4. What are the fundamental rights provided by the Constitution of India?
Ans. The Constitution of India guarantees the following fundamental rights to its citizens: 1. Right to Equality: This includes the right to equality before the law, prohibition of discrimination on grounds of religion, race, caste, sex, or place of birth. 2. Right to Freedom: This includes the right to freedom of speech and expression, assembly, association, movement, residence, and the right to practice any profession, occupation, trade, or business. 3. Right Against Exploitation: This prohibits all forms of forced labor, child labor, and trafficking of human beings. 4. Right to Freedom of Religion: This includes the freedom to practice, profess, and propagate any religion, subject to public order, morality, and health. 5. Cultural and Educational Rights: This includes the right to protect the language, script, and culture of minorities, as well as the right to establish and administer educational institutions.
5. What are the Directive Principles of State Policy in the Constitution of India?
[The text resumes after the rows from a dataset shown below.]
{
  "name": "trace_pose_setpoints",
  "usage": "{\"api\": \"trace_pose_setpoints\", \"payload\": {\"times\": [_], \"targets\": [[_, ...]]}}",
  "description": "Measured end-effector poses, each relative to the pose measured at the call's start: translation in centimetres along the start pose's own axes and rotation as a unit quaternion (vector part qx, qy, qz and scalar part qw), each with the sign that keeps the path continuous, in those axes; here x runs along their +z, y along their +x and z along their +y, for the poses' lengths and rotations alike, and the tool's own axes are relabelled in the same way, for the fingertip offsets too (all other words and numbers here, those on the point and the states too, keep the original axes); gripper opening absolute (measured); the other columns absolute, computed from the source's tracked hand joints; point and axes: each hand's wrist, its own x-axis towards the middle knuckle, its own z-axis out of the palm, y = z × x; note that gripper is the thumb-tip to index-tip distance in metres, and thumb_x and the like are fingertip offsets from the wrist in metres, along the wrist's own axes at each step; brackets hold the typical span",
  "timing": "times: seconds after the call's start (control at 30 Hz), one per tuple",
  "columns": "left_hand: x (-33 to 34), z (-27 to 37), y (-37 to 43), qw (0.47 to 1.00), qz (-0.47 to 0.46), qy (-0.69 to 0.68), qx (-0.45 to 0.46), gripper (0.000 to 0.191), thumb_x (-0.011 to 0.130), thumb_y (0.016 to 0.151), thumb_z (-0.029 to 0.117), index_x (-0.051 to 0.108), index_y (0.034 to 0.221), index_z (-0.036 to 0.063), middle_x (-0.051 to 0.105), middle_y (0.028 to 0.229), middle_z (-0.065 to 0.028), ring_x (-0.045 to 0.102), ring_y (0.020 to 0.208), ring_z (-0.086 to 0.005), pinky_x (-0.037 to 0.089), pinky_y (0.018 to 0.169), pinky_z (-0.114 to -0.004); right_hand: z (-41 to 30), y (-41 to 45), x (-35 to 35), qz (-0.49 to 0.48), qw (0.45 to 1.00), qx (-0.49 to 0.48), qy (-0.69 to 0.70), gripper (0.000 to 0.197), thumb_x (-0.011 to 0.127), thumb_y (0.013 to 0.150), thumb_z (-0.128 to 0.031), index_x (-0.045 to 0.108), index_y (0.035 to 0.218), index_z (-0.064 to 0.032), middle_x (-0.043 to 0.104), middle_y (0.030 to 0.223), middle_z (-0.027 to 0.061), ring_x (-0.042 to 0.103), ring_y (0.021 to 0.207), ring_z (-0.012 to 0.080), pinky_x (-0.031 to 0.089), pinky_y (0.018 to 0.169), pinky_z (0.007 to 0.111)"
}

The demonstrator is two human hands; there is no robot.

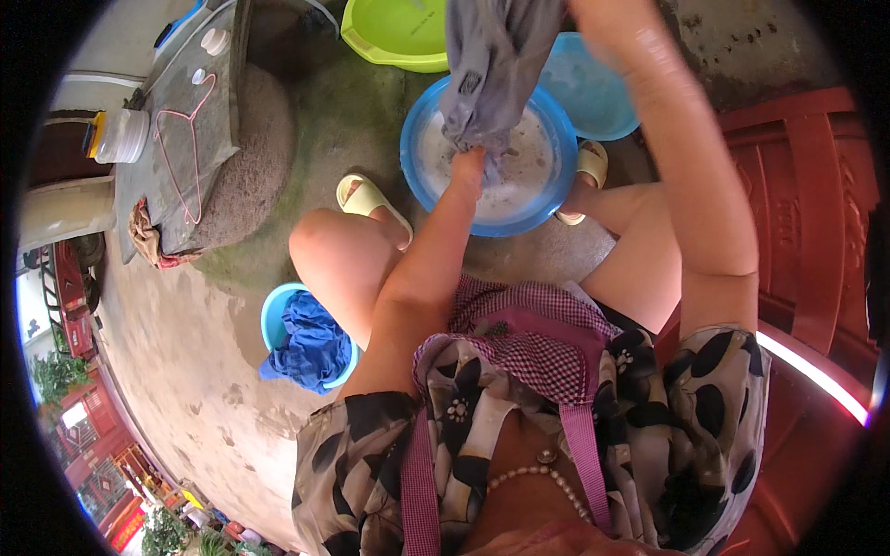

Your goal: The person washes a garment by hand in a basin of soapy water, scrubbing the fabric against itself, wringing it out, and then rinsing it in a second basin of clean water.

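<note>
A wet grey garment (494, 76) stretches from the top edge of the picture down over a blue basin (417, 177). My left hand (471, 170) grips its lower, bunched end just above the suds. At the top edge, my right hand (605, 31) is raised beside the garment's upper part, which it appears to hold up; its fingers are blurred and cut off by the frame. Cloudy, foamy water (518, 187) fills the blue basin, which stands on the floor between my feet.
A lime-green basin (403, 35) and a light-blue basin of water (584, 90) stand behind. By my left knee, a small blue tub (271, 316) holds blue cloth (309, 340). A stone slab (167, 167) bears a pink hanger (193, 118) and a jar (124, 137). Red door panels (786, 222) rise at right.
</note>
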Motion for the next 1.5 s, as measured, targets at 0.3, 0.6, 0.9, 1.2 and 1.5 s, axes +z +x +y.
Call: {"api": "trace_pose_setpoints", "payload": {"times": [0.3,0.6,0.9,1.2,1.5], "targets": [[-1.7,0.4,-0.7,0.960,-0.112,-0.229,-0.111,0.052,0.046,0.084,0.045,0.047,0.114,0.0025,0.054,0.110,-0.0135,0.052,0.101,-0.0271,0.042,0.085,-0.039,26.9,-14.8,0.5,-0.119,0.924,0.298,-0.206,0.046,0.065,0.074,-0.022,0.048,0.115,-0.0094,0.048,0.114,0.0168,0.050,0.100,0.0253,0.040,0.085,0.034],[-3.1,0.0,-1.4,0.998,-0.030,0.027,-0.055,0.060,0.046,0.079,0.056,0.051,0.111,0.0052,0.054,0.107,-0.0099,0.046,0.107,-0.0222,0.032,0.090,-0.052,31.0,-16.6,0.8,-0.053,0.926,0.248,-0.280,0.053,0.071,0.064,-0.011,0.050,0.113,-0.0101,0.048,0.111,0.0145,0.052,0.100,0.0278,0.046,0.081,0.033],[-6.2,-1.5,-3.3,0.922,-0.280,-0.166,0.208,0.060,0.053,0.080,0.038,0.035,0.124,0.0029,0.043,0.123,-0.0128,0.044,0.113,-0.0217,0.037,0.095,-0.037,13.7,-16.7,13.2,-0.154,0.974,0.014,-0.167,0.015,0.065,0.070,-0.018,0.054,0.075,-0.0086,0.053,0.079,0.0080,0.054,0.080,0.0295,0.043,0.072,0.035],[-1.2,-0.8,-1.4,0.928,-0.172,-0.329,-0.014,0.035,0.040,0.086,0.024,0.049,0.113,0.0022,0.055,0.107,-0.0131,0.054,0.098,-0.0252,0.045,0.084,-0.036,25.2,-13.1,8.3,0.035,0.934,0.085,-0.344,0.010,0.060,0.071,-0.021,0.057,0.074,-0.0112,0.057,0.075,0.0101,0.057,0.062,0.0289,0.046,0.056,0.038],[-3.2,3.1,-0.8,0.975,-0.116,-0.142,0.123,0.028,0.051,0.076,0.008,0.054,0.104,0.0060,0.055,0.097,-0.0080,0.052,0.093,-0.0204,0.042,0.077,-0.030,35.4,-11.1,-0.6,0.126,0.892,0.204,-0.383,0.020,0.058,0.077,-0.027,0.056,0.075,-0.0066,0.056,0.079,0.0169,0.054,0.075,0.0338,0.044,0.067,0.041]]}}
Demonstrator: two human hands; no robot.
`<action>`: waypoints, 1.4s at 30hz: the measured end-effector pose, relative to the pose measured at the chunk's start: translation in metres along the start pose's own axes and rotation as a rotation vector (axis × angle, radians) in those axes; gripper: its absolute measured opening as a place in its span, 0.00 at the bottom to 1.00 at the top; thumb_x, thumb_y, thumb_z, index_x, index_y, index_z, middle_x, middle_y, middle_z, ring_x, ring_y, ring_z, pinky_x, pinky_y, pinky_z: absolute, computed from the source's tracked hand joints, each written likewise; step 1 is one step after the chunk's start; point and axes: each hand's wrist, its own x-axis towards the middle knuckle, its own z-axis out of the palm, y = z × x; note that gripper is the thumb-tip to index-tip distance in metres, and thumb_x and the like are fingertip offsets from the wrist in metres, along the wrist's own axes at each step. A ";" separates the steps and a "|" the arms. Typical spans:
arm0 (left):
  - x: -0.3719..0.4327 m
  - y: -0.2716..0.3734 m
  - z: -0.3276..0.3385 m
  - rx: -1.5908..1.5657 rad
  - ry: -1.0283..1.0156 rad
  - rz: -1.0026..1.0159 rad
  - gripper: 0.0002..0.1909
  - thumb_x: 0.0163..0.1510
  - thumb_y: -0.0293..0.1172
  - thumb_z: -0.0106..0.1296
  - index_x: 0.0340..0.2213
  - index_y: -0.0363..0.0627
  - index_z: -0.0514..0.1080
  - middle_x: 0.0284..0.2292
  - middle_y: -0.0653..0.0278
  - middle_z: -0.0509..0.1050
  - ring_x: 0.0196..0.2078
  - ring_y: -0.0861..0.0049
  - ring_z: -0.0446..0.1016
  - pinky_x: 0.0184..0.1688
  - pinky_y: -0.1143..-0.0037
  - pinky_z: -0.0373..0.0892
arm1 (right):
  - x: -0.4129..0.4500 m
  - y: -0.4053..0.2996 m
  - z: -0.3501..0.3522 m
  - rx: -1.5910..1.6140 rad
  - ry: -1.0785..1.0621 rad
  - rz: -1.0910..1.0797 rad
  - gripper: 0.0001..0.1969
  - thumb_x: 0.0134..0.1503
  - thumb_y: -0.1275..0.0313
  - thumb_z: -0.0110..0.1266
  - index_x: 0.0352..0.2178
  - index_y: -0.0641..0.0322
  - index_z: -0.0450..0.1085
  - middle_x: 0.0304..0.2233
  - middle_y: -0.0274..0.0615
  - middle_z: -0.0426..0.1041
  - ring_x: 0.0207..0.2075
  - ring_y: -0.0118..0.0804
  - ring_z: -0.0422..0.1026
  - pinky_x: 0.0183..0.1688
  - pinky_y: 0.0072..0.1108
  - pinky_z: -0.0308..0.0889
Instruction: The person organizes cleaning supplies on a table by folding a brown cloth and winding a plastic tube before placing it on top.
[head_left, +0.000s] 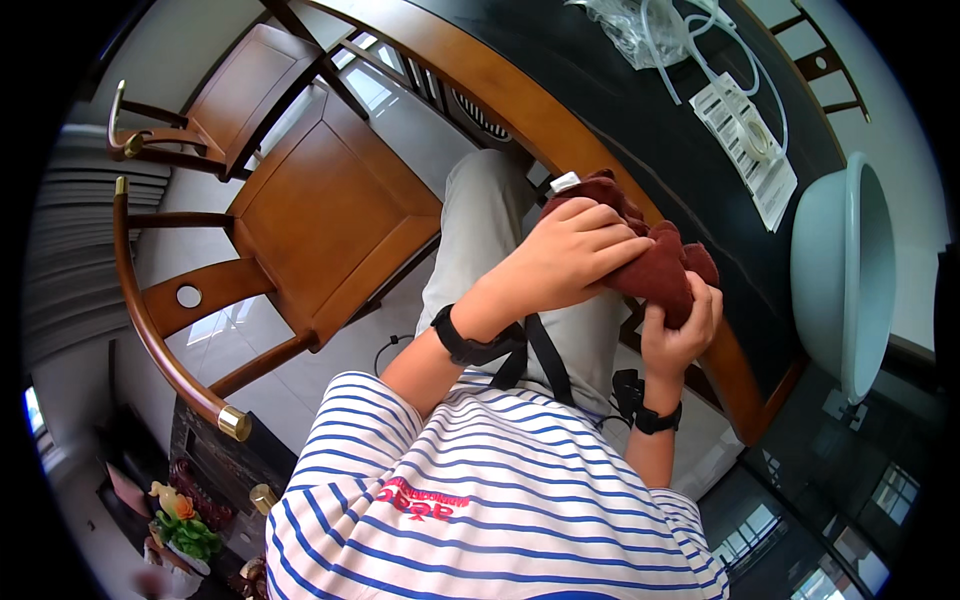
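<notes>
A bunched dark red cloth (649, 274) with a white tag is held in both of my hands, above my lap at the wooden edge of the table. On the left of the cloth, my left hand (581, 251) lies over it with its fingers bent onto the fabric. My right hand (686, 319) grips the cloth's lower right end between thumb and fingers. What the folds of the cloth may cover cannot be seen. Each wrist wears a black strap.
The dark table (675, 150) bears clear plastic tubing (772, 90), a transparent bag (637, 30) and a printed leaflet (769, 184). A pale green basin (817, 270) stands at the right. Wooden armchairs (337, 225) are at the left.
</notes>
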 end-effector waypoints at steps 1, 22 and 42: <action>-0.008 -0.006 -0.010 0.044 0.041 -0.046 0.33 0.37 0.29 0.66 0.49 0.49 0.72 0.43 0.69 0.75 0.48 0.69 0.71 0.53 0.69 0.64 | 0.008 -0.010 0.011 0.010 -0.009 -0.078 0.20 0.43 0.68 0.60 0.41 0.59 0.71 0.32 0.41 0.72 0.35 0.46 0.70 0.41 0.33 0.65; -0.316 -0.076 -0.049 0.568 -0.144 -1.536 0.39 0.56 0.50 0.54 0.64 0.51 0.56 0.65 0.43 0.52 0.67 0.34 0.45 0.65 0.45 0.46 | -0.039 -0.136 0.280 0.232 -1.136 -0.629 0.36 0.52 0.67 0.59 0.61 0.64 0.57 0.59 0.49 0.64 0.61 0.48 0.62 0.61 0.37 0.59; -0.365 -0.151 -0.062 0.962 0.077 -1.543 0.39 0.57 0.60 0.46 0.66 0.66 0.51 0.69 0.49 0.38 0.69 0.38 0.34 0.66 0.42 0.35 | -0.033 -0.166 0.337 0.184 -1.387 -0.569 0.38 0.54 0.62 0.55 0.64 0.61 0.53 0.68 0.48 0.49 0.70 0.49 0.46 0.68 0.39 0.47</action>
Ans. The Directive Principles of State Policy in the Constitution of India are a set of guidelines for the government to ensure social, economic, and political justice in society. Some of the important Directive Principles are: 1. Equal pay for equal work for both men and women. 2. Provision of free and compulsory education for children up to the age of 14. 3. Protection of the environment and promotion of sustainable development. 4. Provision of opportunities for the healthy development of children. 5. Promotion of agriculture and rural development. 6. Promotion of cottage industries and small-scale industries in rural areas. 7. Provision of a living wage to workers. 8. Promotion of scientific temper and the spirit of inquiry and reform. 9. Protection and improvement of public health. 10. Promotion of international peace and security.